Bananes publicitaires

Lors du Salon de l’Agriculture, une publicité enthousiaste traitait de l’« exception française ». Laquelle, me demandais-je ? Nous sommes si exceptionnels ! L’art de balancer sa trottinette au milieu du trottoir ? De rouler sur un passage clouté réservés aux piétons ? De laisser un cabot décorer la rue publique d’excréments tachistes ?

par Jane Hervé

Erreur, l’exception française, c’est sa façon de… produire des bananes. Certes, dit la publicité, « les règles sont radicalement différentes d’un pays à l’autre », certes « l’usage des produits phytosanitaires peut varier de 1 à 10… et l’écart de salaires de 1 à 30 ». La pub fait quand même preuve d’un sens de la relativité ; savoir que certains produits « interdits en Europe » sont « autorisés ailleurs ».

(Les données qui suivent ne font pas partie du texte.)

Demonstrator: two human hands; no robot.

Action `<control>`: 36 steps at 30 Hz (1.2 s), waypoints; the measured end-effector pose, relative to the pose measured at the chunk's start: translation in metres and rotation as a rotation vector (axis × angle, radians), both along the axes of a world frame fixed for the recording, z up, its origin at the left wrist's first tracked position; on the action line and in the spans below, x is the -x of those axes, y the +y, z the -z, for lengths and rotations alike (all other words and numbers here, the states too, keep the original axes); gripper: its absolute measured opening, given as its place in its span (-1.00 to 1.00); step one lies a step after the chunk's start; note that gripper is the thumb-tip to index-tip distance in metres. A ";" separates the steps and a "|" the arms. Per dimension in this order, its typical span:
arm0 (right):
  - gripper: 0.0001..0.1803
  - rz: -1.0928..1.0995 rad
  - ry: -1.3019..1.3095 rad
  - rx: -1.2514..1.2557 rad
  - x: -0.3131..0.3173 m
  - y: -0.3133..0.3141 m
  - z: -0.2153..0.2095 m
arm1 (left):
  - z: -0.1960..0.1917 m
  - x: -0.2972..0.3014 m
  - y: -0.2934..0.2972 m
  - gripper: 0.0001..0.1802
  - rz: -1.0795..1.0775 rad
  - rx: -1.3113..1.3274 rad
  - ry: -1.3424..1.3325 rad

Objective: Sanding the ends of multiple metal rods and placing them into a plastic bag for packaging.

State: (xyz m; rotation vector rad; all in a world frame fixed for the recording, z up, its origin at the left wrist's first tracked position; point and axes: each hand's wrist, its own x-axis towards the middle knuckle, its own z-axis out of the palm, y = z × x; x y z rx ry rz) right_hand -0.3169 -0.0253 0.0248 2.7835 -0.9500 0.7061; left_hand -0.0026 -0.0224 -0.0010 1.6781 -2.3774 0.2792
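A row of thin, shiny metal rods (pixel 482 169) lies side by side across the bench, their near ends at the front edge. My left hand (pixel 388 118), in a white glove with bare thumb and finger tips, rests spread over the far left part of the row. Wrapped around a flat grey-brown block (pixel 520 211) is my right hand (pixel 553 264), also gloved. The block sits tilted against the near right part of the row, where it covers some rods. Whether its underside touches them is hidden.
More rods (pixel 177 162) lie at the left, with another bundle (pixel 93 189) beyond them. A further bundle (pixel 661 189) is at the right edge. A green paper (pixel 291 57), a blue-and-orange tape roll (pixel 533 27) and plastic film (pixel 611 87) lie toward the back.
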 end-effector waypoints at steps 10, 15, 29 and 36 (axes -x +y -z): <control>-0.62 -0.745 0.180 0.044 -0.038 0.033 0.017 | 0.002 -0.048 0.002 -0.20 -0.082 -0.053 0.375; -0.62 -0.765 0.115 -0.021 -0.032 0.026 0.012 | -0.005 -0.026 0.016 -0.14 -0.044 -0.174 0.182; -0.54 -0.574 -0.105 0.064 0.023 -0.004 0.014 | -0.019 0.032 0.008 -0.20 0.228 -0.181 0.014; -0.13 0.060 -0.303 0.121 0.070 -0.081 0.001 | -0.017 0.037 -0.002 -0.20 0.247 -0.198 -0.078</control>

Mais…. Il y a un Mais. Il faut que tous apprennent par le biais de cette pub que « la banane de Guadeloupe et de Martinique est unique au monde ». Ni plus, ni moins. « Elle respecte les normes sociales et environnementales les plus élevées du monde », les normes françaises et européennes. Pourtant, le « Manifeste pour un projet global », rédigé par Edouard Glissant et Patrick Chamoiseau (janvier 2000), rappelle déjà que « le scandale de l’utilisation du chlordécone et de l’épandage des cultures bananières aux Antilles n’a pas encore éclaté » (épandage interdit aux Etats-Unis depuis 1976). Edouard Glissant, à la conscience écologique, promeut déjà « les cultures biologiques à large échelle ». Dans La cohée du Lamantin (2005), Glissant précisait : « la banane est à l’agonie, les nappes phréatiques sont atteintes par les épandages de pesticides ». Des cancers se développent. Le chlordécone est classé « cancérigène possible » par le CICR, avec un risque de cancer de la prostate.

En 2019, une étude va être enfin menée par l’Institut National du Cancer sur les liens entre l’exposition au chlordécone et la survenue du cancer de la prostate. Bref, l’urgence écologique est toujours là, pour tous, même si la publicité semble l’oublier. Rappelons que le Manifeste propose une éthique véritable : « Agis dans ton lieu, pense avec le monde ». Ce qui se passe en Guadeloupe et en Martinique nous concerne tous.